Im Osten des Kontinents befindet sich besonders Uganda in einer prekären Lage. Die Regierung in Kampala gibt an, dass mindestens 300.000 Menschen im Osten und Norden des Landes, in der Mehrheit Frauen und Kinder, dringend Hilfe benötigen, nachdem die Überschwemmungen Straßen, Brücken, Häuser und Ernten vernichtet haben. Die UNO spricht mit Blick auf Uganda von den schlimmsten Regenfällen seit 35 Jahren. Bei vielen der Betroffenen handelt es sich um so genannte Binnenflüchtlinge, die der seit 1986 köchelnde Krieg zwischen der Regierungsarmee und der Rebellenbewegung Lord´s Resistance Army (Widerstandsarmee des Herrn) entwurzelt hat. Andere wiederum waren gerade erst aus Flüchtlingscamps in ihre Dörfer zurückgekehrt, als der Regen kam. Auch im Osten des Tschad verstärkt die Naturkatastrophe eine Flüchtlingstragödie: Die Wasserflut erschwert es zusehends, Zehntausenden von Flüchtlingen aus dem sudanesischen Darfur die unverzichtbare Hilfe zu geben.

Laut Wettervorhersage könnten die Niederschläge nicht nur bis November andauern, sondern noch heftiger werden.

Eine direkte Verbindung zwischen einem einzelnen Wetterereignis und dem vieldiskutierten Klimawandel will Louis Verchot indes nicht ziehen. Der Wissenschaftler ist Leiter des Klima-Programms beim Internationalen Forschungszentrum für Feldforstwirtschaft (ICRAF) in der kenianischen Hauptstadt Nairobi. "Eine stärkere Variabilität des Niederschlags ist etwas, das wir von einem Klimawandel erwarten würden", sagt er vorsichtig. "Historische Aufzeichnungen zeigen, dass Regenfälle in Ostafrika während des vergangenen Jahrhunderts zugenommen haben. Kenia, Uganda und Tansania scheinen also feuchter zu werden."

Während es in Afrika weiter regnet, haben sich die 190 Unterzeichnerstaaten des Montreal-Protokolls am 22. September in Kanada darauf geeinigt, die Produktion von teilhalogeniertem FluorChlorKohlenwasserstoff (H-FCKW) schneller als ursprünglich geplant einzufrieren beziehungsweise abzuschaffen. Die Substanz gilt als Mitverursacher der globalen Erwärmung. Vor 20 Jahren wurde das Montreal-Abkommen zum Abschluss gebracht, um die Ozonschicht der Erde vor bestimmten chemischen Stoffen zu schützen.
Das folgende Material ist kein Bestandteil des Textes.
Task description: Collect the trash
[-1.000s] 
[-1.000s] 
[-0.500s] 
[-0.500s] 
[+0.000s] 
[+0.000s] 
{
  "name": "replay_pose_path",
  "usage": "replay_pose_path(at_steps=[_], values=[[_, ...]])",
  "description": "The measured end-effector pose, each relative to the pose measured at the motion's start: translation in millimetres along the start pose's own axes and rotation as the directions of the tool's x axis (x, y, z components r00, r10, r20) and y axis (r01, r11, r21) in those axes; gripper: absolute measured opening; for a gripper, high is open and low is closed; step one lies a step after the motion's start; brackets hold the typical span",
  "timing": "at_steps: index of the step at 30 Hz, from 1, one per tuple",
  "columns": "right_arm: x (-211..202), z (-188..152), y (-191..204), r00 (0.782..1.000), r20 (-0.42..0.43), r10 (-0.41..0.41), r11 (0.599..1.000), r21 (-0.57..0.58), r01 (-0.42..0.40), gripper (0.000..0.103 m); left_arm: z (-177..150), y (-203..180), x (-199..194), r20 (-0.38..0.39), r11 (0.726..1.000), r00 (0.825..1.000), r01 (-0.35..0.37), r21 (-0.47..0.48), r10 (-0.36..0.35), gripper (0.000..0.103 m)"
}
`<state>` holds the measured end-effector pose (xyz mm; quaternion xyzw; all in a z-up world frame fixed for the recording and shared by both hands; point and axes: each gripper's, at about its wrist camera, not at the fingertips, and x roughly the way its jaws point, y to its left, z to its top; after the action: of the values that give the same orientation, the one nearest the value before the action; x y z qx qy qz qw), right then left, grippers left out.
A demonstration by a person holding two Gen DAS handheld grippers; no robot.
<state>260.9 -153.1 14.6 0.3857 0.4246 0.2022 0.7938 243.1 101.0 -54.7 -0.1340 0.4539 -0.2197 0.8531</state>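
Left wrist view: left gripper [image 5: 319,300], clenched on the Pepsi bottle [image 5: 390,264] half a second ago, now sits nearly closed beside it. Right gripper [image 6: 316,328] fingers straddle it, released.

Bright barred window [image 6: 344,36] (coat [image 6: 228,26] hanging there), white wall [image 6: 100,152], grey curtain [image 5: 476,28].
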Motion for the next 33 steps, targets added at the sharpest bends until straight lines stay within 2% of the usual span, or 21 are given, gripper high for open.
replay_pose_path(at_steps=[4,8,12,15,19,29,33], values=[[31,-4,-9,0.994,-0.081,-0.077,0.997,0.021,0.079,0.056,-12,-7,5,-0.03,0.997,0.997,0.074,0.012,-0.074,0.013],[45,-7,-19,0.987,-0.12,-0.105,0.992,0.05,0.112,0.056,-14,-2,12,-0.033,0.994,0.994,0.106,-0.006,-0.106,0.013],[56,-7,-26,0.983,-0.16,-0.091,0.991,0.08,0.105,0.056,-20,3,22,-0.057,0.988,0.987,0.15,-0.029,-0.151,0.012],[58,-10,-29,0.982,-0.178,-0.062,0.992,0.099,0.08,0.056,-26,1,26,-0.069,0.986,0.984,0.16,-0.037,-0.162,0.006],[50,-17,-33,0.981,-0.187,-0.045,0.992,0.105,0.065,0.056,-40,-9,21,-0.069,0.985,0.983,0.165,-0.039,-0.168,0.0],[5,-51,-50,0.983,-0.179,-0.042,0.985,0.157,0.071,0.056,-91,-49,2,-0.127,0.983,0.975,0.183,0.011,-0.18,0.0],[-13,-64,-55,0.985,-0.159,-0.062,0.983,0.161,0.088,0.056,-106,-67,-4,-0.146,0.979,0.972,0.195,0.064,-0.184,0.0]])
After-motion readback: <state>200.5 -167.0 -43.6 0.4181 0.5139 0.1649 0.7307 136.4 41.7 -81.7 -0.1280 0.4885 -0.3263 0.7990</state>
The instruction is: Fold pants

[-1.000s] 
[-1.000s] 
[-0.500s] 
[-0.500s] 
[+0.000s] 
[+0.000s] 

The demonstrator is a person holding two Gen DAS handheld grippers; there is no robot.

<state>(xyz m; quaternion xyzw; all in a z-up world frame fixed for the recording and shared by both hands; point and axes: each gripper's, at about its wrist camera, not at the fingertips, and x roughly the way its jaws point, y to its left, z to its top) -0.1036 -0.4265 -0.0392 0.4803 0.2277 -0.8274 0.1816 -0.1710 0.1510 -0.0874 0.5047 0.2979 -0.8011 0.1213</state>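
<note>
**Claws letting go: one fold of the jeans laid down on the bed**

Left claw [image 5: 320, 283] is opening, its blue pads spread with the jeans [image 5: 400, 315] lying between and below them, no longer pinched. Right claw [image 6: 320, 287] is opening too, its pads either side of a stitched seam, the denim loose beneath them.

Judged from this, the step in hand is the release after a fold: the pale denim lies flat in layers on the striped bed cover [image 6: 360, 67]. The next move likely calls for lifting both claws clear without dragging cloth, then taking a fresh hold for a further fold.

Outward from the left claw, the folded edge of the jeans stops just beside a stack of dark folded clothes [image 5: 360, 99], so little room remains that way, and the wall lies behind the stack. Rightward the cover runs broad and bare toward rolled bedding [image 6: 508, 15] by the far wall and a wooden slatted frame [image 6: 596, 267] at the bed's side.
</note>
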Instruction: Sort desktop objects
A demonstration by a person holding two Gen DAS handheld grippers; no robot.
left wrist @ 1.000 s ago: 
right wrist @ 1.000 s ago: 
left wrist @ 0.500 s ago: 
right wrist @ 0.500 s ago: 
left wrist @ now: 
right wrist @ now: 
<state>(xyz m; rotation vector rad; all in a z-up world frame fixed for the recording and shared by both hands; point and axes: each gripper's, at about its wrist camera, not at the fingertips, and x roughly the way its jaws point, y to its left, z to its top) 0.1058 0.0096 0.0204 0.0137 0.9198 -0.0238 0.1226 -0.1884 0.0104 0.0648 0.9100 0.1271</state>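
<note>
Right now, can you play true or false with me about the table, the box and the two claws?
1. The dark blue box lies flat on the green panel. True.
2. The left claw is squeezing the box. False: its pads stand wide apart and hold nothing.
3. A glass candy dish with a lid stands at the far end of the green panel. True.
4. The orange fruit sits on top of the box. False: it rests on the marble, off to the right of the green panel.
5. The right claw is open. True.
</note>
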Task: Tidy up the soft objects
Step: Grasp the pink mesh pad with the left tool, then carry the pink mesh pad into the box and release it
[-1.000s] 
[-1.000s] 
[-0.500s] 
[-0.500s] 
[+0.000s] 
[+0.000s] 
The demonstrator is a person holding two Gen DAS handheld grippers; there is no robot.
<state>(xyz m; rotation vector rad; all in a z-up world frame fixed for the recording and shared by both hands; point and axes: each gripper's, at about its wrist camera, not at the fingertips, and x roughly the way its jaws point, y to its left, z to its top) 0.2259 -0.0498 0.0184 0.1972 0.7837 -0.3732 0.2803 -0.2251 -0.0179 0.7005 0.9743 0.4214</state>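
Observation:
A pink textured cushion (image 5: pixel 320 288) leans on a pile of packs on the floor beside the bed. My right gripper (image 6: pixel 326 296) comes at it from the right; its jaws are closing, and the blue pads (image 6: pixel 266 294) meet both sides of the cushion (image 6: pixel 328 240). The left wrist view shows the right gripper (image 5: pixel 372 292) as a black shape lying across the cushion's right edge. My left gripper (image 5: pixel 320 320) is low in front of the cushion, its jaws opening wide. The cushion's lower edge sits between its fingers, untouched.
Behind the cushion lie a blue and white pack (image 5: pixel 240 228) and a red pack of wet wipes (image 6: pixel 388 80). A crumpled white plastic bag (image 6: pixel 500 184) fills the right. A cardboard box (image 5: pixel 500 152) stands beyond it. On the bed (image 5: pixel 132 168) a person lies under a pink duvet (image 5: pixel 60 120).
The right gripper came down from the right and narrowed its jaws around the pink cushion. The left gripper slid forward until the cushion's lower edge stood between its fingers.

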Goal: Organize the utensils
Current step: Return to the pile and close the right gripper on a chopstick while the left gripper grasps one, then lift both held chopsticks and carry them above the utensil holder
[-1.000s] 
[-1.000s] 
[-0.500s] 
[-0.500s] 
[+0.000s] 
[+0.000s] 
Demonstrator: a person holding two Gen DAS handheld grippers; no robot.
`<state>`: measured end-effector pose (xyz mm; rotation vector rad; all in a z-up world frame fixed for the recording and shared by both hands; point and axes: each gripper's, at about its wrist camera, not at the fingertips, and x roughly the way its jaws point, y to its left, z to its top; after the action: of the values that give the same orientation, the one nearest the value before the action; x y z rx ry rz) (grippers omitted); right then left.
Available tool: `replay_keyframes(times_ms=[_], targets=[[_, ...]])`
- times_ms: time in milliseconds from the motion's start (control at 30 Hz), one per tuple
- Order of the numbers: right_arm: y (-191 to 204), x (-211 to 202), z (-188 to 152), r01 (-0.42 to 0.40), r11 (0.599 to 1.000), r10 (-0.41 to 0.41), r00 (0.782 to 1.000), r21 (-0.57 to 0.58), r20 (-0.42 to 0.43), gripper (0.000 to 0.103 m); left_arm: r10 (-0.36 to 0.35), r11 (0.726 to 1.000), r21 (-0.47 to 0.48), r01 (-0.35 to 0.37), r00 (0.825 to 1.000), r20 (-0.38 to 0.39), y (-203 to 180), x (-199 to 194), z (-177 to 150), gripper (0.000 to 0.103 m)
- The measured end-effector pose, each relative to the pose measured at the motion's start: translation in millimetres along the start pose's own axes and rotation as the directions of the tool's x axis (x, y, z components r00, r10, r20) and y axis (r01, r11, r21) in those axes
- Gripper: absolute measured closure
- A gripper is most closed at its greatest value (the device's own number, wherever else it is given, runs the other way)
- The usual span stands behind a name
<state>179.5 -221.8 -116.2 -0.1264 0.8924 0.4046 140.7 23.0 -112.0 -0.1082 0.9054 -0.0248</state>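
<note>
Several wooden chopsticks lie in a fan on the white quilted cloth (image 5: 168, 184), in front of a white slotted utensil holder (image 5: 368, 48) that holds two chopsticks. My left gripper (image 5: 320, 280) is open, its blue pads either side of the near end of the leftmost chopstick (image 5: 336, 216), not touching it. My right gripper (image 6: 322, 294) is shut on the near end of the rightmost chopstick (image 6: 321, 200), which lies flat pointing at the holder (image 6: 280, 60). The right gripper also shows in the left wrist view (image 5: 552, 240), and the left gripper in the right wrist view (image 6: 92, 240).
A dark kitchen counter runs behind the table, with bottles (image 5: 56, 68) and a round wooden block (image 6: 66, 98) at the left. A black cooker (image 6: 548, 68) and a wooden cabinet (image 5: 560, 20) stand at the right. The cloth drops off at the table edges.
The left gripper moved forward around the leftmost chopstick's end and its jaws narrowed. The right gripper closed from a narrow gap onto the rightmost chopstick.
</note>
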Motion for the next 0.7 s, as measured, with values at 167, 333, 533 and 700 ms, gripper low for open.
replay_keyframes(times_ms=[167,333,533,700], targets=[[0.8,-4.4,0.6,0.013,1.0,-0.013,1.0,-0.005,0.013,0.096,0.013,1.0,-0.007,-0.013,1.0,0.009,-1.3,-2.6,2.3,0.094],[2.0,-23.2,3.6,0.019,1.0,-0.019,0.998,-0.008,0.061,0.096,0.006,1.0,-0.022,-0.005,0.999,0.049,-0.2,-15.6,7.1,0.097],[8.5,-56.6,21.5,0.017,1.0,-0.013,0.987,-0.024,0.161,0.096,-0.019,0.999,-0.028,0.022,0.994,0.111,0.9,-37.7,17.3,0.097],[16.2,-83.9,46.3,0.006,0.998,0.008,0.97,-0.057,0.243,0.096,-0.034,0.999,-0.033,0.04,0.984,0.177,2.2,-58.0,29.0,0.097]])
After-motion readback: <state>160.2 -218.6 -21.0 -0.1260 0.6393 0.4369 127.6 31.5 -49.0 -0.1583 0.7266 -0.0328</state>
Der neue Beschluss sieht nun vor, dass die Herstellung von H-FCKW bis 2013 auf dem Niveau von 2010 eingefroren werden soll. Entwickelte Länder sollen darüber hinaus die Produktion bis 2020 und damit zehn Jahre früher als geplant einstellen; Entwicklungsländern wird eine Frist bis 2030 eingeräumt.